I don't quite understand how overhang and local/global threshold come into play. Are these strictly statistical parameters?

like image 704
Tyler Peckenpaugh PhD Avatar asked Apr 12 '19 17:04

Tyler Peckenpaugh PhD


1 Answers

Tracing the code, you'll see that the preset 4 values you listed above, which change based on "aggressiveness": kOverHangMax{1,2}*, kLocalThreshold*, kGlobalThreshold* that these map to these 4 internal arrays (indexed on aggressiveness):

self->over_hang_max_1[], self->over_hang_max_2[], self->individual[], self->total[]
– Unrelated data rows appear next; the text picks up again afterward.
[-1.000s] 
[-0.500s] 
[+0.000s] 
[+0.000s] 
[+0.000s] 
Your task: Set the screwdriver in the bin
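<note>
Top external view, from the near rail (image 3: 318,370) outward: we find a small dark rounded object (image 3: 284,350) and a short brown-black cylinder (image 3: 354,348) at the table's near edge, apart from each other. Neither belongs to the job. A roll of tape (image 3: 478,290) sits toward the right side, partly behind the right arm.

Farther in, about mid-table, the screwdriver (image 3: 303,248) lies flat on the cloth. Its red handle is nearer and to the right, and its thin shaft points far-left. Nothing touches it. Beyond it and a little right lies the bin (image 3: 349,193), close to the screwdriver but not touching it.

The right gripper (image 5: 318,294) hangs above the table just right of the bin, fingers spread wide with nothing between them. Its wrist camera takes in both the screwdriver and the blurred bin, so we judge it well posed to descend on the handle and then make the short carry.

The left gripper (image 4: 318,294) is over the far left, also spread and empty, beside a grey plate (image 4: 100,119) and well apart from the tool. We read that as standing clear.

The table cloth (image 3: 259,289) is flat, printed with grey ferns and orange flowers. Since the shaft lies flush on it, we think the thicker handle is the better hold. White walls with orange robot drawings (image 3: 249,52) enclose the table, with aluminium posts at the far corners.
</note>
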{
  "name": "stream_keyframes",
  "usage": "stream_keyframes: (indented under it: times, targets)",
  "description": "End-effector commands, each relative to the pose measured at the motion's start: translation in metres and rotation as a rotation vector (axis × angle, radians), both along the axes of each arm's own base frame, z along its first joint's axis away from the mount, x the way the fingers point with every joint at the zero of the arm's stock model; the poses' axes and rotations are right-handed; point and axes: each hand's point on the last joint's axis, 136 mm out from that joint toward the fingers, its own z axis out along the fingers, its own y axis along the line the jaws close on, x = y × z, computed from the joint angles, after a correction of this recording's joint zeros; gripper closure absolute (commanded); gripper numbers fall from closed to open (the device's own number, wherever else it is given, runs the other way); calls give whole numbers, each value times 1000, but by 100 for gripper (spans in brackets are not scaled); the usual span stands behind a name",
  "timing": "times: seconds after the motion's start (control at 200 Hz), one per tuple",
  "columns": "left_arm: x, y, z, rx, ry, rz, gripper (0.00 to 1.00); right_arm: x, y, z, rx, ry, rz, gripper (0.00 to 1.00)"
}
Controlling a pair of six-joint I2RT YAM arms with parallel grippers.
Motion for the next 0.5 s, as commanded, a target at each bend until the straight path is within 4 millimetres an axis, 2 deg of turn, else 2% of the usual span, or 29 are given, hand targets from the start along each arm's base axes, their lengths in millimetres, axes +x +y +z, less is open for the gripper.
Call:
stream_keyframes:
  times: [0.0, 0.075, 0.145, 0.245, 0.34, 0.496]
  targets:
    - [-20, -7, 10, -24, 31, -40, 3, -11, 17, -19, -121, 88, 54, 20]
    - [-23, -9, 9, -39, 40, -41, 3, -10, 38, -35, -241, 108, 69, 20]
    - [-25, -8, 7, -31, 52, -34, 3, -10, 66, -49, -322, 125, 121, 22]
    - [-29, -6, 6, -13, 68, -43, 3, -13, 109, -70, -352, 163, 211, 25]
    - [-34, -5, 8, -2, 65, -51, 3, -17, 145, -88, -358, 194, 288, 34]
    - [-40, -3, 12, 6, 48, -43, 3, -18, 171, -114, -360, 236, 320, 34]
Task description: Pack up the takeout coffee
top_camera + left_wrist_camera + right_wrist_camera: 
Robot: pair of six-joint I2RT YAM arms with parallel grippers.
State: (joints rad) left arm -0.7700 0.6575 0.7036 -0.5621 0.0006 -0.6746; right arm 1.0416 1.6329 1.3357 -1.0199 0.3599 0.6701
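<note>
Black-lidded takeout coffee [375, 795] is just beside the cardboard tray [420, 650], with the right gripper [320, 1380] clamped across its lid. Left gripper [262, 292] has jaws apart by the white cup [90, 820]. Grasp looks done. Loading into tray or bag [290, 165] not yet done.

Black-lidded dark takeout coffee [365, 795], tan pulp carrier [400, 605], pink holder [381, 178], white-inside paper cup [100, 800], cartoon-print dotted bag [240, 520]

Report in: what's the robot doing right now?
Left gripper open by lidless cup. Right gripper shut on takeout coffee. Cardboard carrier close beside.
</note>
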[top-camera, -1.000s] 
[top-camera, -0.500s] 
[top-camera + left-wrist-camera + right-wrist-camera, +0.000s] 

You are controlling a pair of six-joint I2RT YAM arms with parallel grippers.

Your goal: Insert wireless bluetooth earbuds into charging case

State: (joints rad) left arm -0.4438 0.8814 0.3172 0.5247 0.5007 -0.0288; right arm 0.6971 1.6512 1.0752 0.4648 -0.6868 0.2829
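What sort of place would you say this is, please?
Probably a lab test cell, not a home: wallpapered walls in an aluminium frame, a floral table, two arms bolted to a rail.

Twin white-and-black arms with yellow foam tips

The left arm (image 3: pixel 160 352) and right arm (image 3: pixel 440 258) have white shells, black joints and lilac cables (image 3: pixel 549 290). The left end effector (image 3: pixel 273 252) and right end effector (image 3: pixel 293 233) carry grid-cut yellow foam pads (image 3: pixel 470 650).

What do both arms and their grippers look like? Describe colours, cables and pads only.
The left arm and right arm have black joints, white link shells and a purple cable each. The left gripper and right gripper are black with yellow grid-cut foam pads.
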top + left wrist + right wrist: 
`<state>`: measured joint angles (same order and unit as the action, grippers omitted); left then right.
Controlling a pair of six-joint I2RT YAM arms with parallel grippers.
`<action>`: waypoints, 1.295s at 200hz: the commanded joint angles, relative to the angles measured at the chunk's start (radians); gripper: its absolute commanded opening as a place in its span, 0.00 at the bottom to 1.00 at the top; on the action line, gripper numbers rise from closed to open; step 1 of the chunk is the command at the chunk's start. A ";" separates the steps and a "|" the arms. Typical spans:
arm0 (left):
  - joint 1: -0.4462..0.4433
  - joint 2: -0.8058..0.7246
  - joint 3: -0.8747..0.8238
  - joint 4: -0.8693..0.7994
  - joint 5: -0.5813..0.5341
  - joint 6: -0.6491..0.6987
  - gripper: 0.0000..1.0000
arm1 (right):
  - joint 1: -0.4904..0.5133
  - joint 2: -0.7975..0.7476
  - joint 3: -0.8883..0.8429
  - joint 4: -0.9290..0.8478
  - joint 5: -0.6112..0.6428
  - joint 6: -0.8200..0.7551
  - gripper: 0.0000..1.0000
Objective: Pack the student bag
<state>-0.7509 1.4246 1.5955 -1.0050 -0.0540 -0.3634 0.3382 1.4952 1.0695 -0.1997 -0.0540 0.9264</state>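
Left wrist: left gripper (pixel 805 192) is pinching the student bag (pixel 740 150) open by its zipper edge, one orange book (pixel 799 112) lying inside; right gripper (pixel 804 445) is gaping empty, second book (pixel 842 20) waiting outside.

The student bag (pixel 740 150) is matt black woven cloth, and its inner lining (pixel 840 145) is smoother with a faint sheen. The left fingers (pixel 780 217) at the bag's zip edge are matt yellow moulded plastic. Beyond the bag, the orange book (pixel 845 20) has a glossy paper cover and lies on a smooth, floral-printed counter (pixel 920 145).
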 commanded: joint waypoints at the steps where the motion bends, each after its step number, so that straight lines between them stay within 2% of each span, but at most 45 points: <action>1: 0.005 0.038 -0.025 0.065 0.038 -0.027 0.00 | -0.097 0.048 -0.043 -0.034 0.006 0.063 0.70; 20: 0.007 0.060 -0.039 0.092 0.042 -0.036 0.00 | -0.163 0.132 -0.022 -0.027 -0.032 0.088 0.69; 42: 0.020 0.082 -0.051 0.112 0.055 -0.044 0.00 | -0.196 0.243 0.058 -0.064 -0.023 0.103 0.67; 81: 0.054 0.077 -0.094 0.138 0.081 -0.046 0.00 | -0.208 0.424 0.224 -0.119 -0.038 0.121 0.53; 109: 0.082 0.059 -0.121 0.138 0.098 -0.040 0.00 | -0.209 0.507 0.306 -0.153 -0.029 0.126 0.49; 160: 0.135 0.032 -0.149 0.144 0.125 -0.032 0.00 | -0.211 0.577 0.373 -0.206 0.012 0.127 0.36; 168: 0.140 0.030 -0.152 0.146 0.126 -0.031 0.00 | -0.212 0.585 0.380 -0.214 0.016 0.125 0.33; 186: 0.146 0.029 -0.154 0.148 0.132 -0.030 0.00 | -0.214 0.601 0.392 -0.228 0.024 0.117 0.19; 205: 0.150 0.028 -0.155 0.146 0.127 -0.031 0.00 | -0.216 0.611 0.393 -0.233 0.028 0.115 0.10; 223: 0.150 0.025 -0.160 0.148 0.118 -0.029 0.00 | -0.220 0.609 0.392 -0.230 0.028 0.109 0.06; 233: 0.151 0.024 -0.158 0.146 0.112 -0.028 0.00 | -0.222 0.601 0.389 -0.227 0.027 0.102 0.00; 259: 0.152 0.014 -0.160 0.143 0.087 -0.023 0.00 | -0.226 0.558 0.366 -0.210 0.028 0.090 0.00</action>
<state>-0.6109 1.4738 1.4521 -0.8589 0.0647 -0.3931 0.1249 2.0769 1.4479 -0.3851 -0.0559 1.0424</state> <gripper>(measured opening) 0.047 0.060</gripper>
Looking further at line 158 in vad_core.c, we see that the different values are used based on the frame length. The frame_length is the "atom" or "chunk" of audio under analysis:

// Set various thresholds based on frame lengths (80, 160 or 240 samples).
  if (frame_length == 80) {
    overhead1 = self->over_hang_max_1[0];
    overhead2 = self->over_hang_max_2[0];
    individualTest = self->individual[0];
    totalTest = self->total[0];
  } else if (frame_length == 160) {
    overhead1 = self->over_hang_max_1[1];
    overhead2 = self->over_hang_max_2[1];
    individualTest = self->individual[1];
    totalTest = self->total[1];
  } else {
    overhead1 = self->over_hang_max_1[2];
    overhead2 = self->over_hang_max_2[2];
    individualTest = self->individual[2];
    totalTest = self->total[2];
  }

Intuition

So the bigger the chunk of audio (240 samples) the more "aggressive" the algorithm, while the smaller 80 samples frames are the "less aggressive": But why is this? What is the intuition?

The calling-code (which uses vad_core) provides it with frames_length chunks of audio. So if the audiofile you're VAD-ing is 10 minutes long, then a sliding window over that audio will generate frame_length chunks and pass it to this code.

With audio running at 8000Hz sample rate, when the frame_length is small (80), the resolution (10ms) is fine-grained & the VAD signal will be very precise. Changes will be tracked accurately and the VAD estimation will be "reasonable" ... When frame_length is large (240) then the resolution is more "coarse", and the VAD signal will be less in-tune with minor (<30millisecond) changes in the signal's voice-activity ... and thus "less cautious".

So rather than aggressiveness, I'd rather talk about how "cautiously" or "assertively" it tracks the underlying voice-signal it is estimating.

I hope that helps reason about what it's doing. As for the values themselves, they are just algorithmic details that vary due to the different-sized audio frame.